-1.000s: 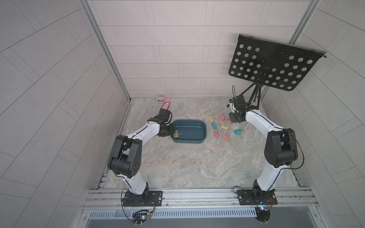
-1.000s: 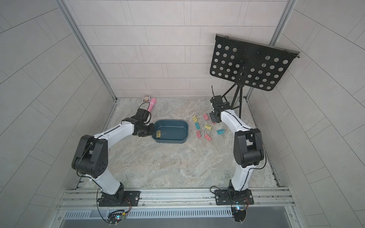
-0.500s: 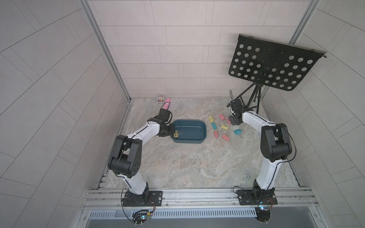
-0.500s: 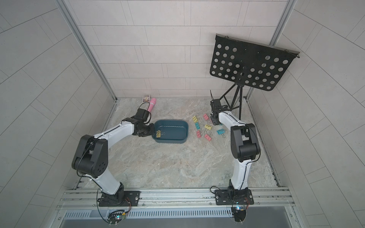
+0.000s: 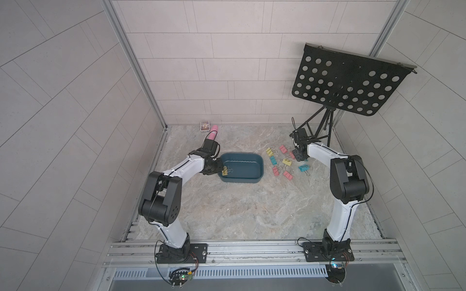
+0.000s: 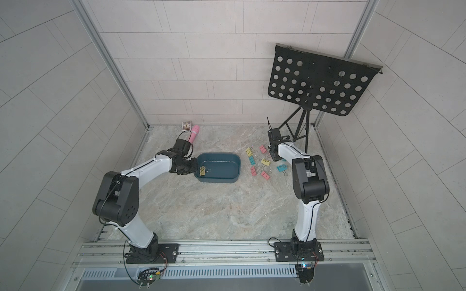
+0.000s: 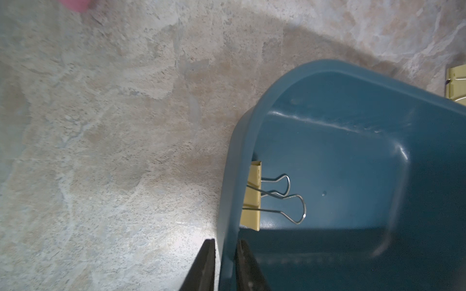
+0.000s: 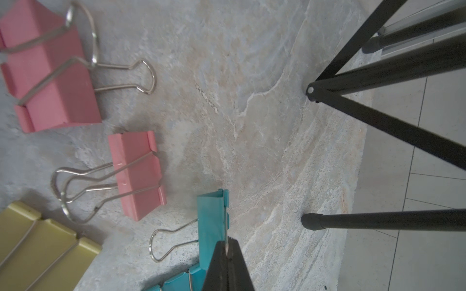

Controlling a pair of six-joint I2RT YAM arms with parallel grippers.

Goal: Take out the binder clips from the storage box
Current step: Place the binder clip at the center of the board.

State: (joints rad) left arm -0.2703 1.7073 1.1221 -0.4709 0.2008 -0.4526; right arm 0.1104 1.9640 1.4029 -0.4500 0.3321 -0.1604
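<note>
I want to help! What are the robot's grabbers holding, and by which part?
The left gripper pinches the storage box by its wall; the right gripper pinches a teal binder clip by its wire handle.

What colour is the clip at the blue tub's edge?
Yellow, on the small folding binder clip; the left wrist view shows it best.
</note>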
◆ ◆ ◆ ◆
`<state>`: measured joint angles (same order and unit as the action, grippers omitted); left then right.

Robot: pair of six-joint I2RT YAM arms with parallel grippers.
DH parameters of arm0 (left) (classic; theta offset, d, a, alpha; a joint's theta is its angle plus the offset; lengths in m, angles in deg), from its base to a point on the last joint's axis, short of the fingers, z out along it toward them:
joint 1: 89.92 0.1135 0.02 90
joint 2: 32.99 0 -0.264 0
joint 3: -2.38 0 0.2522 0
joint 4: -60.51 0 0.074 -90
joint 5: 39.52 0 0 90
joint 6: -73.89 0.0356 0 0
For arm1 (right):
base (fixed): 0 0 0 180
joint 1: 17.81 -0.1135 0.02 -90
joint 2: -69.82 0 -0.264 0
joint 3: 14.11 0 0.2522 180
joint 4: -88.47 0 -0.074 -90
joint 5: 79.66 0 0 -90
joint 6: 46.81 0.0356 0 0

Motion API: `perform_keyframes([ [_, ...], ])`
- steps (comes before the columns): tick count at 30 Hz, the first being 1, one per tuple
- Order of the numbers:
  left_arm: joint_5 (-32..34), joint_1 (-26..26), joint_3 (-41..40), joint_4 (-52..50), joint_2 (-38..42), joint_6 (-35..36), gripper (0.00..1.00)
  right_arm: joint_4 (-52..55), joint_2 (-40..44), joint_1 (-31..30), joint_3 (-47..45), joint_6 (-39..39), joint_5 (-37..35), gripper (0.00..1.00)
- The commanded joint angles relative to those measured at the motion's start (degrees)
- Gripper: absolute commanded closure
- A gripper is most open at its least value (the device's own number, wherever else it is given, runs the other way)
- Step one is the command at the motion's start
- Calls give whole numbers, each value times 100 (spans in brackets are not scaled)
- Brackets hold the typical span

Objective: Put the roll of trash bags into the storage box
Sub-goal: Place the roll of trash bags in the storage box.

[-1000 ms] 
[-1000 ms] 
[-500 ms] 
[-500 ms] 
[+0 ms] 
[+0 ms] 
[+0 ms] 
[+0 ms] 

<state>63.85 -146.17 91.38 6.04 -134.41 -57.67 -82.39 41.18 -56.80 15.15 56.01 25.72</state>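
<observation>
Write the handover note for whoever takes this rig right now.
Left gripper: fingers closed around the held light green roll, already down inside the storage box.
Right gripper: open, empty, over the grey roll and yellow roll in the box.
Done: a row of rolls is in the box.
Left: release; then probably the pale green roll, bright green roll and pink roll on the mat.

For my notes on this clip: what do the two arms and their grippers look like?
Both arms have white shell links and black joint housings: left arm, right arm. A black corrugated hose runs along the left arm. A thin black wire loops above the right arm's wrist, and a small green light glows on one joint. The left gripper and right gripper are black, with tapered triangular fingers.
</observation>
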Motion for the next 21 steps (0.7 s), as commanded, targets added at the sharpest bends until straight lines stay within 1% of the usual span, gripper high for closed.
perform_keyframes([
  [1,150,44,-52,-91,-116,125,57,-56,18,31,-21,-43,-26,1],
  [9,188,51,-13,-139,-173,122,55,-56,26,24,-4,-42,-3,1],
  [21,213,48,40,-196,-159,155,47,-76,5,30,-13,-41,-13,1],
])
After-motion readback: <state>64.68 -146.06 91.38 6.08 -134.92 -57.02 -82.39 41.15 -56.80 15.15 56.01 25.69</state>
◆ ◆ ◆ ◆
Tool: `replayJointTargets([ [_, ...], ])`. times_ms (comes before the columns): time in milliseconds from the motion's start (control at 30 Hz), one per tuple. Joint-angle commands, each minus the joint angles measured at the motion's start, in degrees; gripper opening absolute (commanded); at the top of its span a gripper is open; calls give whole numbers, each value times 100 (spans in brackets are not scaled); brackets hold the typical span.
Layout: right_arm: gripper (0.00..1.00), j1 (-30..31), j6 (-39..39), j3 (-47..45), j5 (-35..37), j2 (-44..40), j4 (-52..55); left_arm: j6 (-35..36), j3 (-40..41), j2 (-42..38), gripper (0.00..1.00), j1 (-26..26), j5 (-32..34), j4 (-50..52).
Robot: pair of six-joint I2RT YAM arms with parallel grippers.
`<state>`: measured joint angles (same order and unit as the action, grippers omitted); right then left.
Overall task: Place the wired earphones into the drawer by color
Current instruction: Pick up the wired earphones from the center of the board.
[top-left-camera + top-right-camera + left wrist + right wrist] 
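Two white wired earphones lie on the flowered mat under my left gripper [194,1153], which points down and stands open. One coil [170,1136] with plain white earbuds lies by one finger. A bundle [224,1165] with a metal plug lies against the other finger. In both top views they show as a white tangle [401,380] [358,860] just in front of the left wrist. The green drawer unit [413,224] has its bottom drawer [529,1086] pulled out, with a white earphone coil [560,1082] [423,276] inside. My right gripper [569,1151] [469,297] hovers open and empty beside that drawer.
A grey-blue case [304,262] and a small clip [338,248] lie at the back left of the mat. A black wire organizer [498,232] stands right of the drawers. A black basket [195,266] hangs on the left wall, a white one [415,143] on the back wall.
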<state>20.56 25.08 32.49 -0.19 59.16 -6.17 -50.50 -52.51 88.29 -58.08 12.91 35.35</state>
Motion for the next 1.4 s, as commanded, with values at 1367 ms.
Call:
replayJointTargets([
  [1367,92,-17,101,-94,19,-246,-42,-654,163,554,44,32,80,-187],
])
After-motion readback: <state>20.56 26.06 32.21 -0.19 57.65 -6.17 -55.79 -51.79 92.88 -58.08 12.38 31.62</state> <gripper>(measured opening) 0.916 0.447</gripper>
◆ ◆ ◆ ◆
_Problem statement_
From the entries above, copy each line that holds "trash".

_Task output_
Objective: Put the roll of trash bags into the storage box
Sub-goal: Place the roll of trash bags in the storage box.

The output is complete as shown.